La règle d’or, ce n’est pas dans la Constitution qu’il faut l’inscrire, c’est dans les actes

Qui peut en effet croire à la bonne foi d’un gouvernement et d’un Président de la République qui n’ont cessé de creuser les déficits par des baisses d’impôts financés par l’emprunt et qui, au même moment où il prône les vertus de la règle d’or, baisse les impôts des plus fortunés de deux milliards d’euros en juin en réformant l’ISF. La gauche ne tombera pas dans ce piège.

La règle d’or, ce n’est pas dans la Constitution qu’il faut l’inscrire, c’est dans les actes.  Une règle constitutionnelle n’est pas la bonne solution, parce qu’une règle rigide ne remplacera jamais la volonté politique.
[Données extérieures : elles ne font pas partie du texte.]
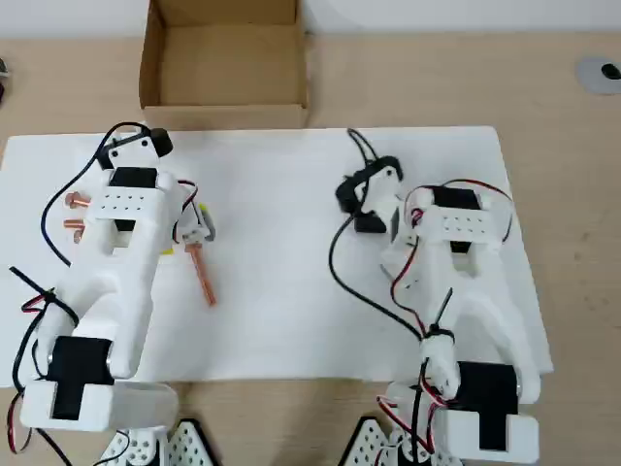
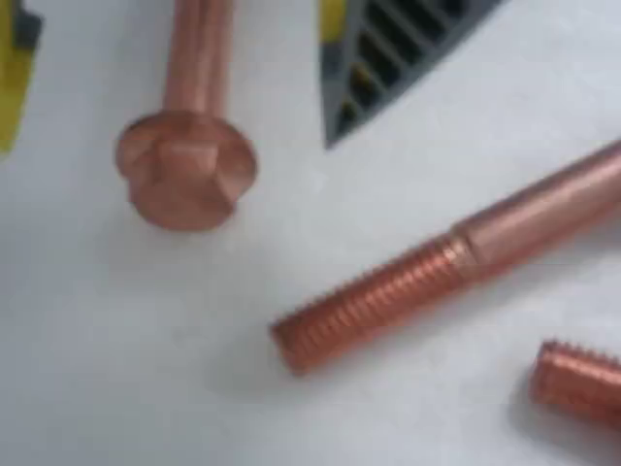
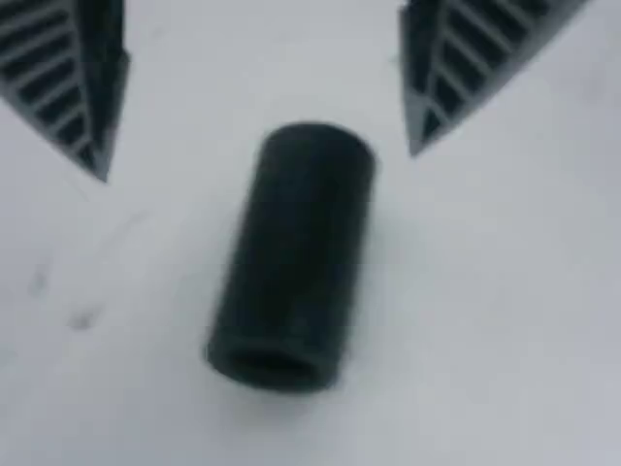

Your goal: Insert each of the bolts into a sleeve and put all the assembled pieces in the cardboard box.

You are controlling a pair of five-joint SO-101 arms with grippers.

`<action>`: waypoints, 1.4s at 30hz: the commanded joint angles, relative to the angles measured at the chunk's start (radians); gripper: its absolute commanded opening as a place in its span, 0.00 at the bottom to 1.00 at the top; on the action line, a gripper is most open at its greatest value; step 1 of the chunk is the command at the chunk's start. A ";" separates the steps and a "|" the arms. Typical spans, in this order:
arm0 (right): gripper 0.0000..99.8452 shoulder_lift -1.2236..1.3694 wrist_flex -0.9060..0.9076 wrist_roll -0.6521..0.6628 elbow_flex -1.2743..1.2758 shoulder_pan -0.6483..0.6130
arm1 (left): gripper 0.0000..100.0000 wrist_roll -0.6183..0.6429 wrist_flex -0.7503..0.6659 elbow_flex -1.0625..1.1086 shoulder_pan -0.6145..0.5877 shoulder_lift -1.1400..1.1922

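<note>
A black sleeve [image 3: 296, 257] lies on its side on the white sheet, just ahead of my right gripper [image 3: 257, 155], which is open with one ribbed fingertip [image 3: 92, 107] to each side. In the high view that gripper [image 1: 376, 204] points down near the sheet's middle. My left gripper [image 2: 184, 39] is open, its fingers either side of the shaft of a copper bolt [image 2: 186, 165]. A second bolt [image 2: 437, 272] and the tip of a third [image 2: 577, 383] lie close by. From above, one bolt [image 1: 202, 274] lies by the left gripper [image 1: 194, 233] and two bolt heads [image 1: 76, 214] show beside the left arm.
The open cardboard box [image 1: 150, 68] stands at the back, beyond the white sheet [image 1: 291, 320]. A grey disc [image 1: 597, 73] sits on the wooden table at the far right. Cables hang around both arms.
</note>
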 commanded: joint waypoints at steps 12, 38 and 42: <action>0.24 0.004 -0.104 0.015 0.038 -0.015 | 0.22 0.000 0.002 -0.005 -0.014 -0.012; 0.23 0.159 -0.112 0.075 -0.036 -0.015 | 0.22 -0.002 0.003 -0.003 -0.014 -0.012; 0.15 0.119 -0.078 0.075 -0.062 -0.013 | 0.22 -0.002 0.003 -0.003 -0.014 -0.012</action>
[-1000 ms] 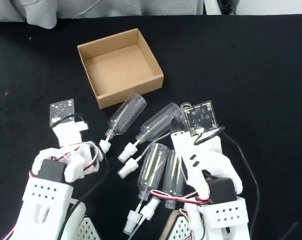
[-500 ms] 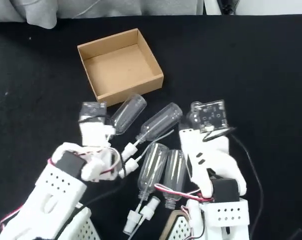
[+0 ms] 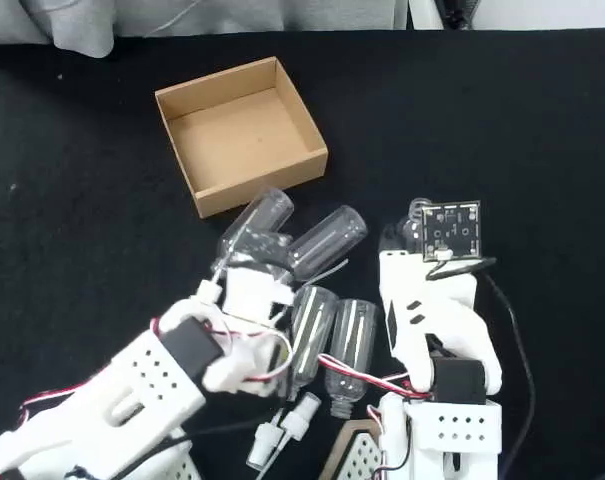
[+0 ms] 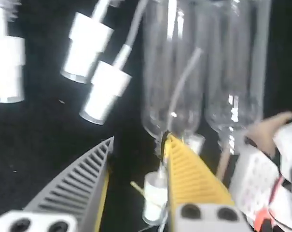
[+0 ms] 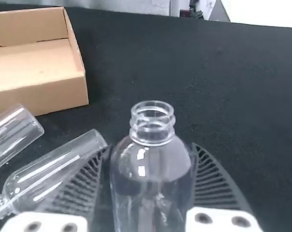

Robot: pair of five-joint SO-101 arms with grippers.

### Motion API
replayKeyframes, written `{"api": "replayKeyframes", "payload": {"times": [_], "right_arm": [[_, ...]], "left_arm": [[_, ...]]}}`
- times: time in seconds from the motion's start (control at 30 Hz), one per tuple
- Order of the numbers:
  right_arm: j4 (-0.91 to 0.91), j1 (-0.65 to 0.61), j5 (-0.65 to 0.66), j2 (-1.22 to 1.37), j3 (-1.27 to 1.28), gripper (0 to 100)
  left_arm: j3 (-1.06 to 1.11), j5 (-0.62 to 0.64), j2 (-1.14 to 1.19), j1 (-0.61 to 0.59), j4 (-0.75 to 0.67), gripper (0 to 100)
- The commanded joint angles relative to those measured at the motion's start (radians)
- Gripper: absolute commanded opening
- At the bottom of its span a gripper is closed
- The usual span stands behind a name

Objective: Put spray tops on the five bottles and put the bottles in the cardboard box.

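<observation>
Pinching an uncapped bottle [image 5: 150, 169], right hand [image 5: 150, 149], left hand [image 4: 138, 140] spread near spray tops [image 4: 104, 92]

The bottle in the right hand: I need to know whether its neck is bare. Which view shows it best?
The right wrist view: the bottle sits in the right hand, threaded neck open and bare. In the high view that arm's camera board covers most of it. The left wrist view faces other bottles.
</observation>
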Motion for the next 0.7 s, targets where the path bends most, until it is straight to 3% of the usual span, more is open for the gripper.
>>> {"api": "replayKeyframes", "payload": {"times": [0.0,0.67], "right_arm": [[-0.048,0.075,-0.011,-0.016,-0.053,15.2],[-0.048,0.083,-0.011,-0.018,-0.053,15.2]], "left_arm": [[-0.061,0.034,0.003,0.11,-0.005,15],[-0.002,0.11,0.005,0.361,-0.097,15]]}}
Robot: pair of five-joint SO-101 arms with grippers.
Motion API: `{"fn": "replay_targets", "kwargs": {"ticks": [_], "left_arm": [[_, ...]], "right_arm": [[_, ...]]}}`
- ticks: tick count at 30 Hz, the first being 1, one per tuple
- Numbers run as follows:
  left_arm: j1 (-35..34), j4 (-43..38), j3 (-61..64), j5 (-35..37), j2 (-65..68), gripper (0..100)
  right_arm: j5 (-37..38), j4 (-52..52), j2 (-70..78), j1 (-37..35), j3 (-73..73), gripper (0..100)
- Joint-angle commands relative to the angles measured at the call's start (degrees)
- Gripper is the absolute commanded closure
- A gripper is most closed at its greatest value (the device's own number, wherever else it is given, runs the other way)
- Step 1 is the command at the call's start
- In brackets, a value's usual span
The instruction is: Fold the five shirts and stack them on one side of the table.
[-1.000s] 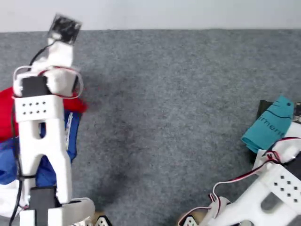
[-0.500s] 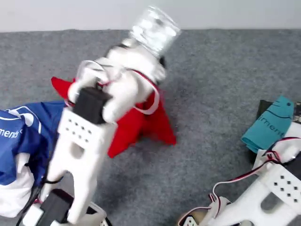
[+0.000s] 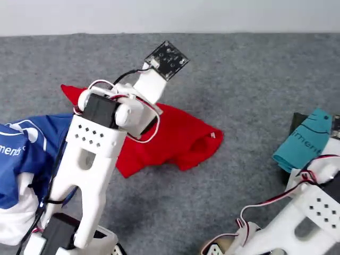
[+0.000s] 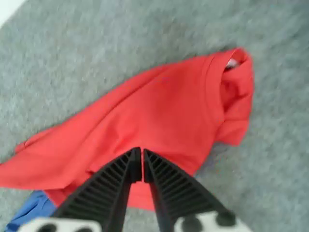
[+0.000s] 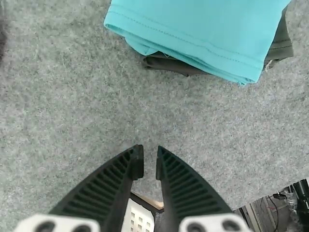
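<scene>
Jaws together on nothing I can see, left gripper hangs over the red shirt at centre frame, right gripper, nearly closed and empty, near the teal shirt at right edge.

- Bare table lies open between the red shirt and the teal shirt.
- The left arm stands over the red shirt's near side.
- The blue shirt crowds the table's left side.
</scene>
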Motion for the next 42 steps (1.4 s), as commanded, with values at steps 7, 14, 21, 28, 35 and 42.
{"fn": "replay_targets", "kwargs": {"ticks": [7,14,21,28,35,42], "left_arm": [[-11.9,0.1,5.8,-2.6,-2.3,93],[-34.8,2.5,6.1,-5.0,-8.1,93],[-53.7,5.5,6.1,-10.8,-8.4,93],[-62.2,5.0,6.5,-13.1,-8.4,93],[-64.5,4.0,9.6,-14.8,-8.9,93],[-64.6,4.0,9.7,-14.8,-9.0,93]], "right_arm": [[-0.4,1.3,-1.1,-13.0,-0.9,93.3],[-0.4,0.4,-0.4,-43.1,-0.9,93.6],[-0.6,-7.6,9.5,-66.8,-1.1,93.8],[-0.7,-10.3,30.2,-82.2,-14.6,93.2],[-2.5,-9.7,52.5,-90.9,-33.1,81.0],[-2.7,-9.8,71.2,-95.1,-49.7,79.4]]}}
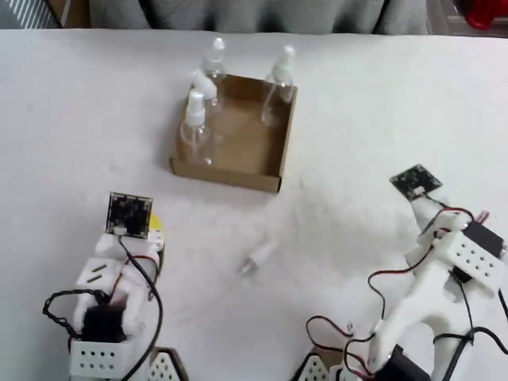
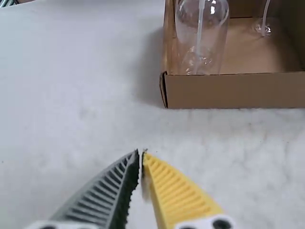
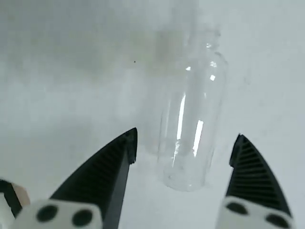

Nos voisins allemands en sont la meilleure preuve, eux qui, depuis les débuts de la République fédérale, sont soumis à une règle d’or constitutionnelle, mais qui, parce qu’ils ne la respectaient pas, ont été contraints de la modifier il y a deux ans.
 
La nouvelle règle d’or allemande, c’est avant tout un chemin vers la réduction des déficits, avec un objectif chiffré et une date butoir. C’est dans cette optique que François Hollande proposera, s’il est élu Président de la République en mai 2012, le vote immédiat d’une loi de programmation des finances publiques respectant nos objectifs européens de retour sous les 3% du PIB de déficit public d’ici 2013, et qui tracera la voie d’un retour à l’équilibre de nos finances publiques.
 
Aussi, le chemin proposé par François Hollande passe par :
 
-         La croissance, sans laquelle il n’est pas crédible de vouloir rétablir l’équilibre des comptes publics ;
-         La vertu budgétaire, dès le premier budget, parce qu’elle est indispensable pour montrer notre sérieux et pour rétablir la confiance ;
-         Une vraie réforme fiscale, qui garantisse aux Français une juste répartition des efforts.
 
C’est parce que François Hollande veut des actes concrets, validés par les Français, qu’il refusera, avec les autres élus de gauche, de voter la règle d’or de Nicolas Sarkozy.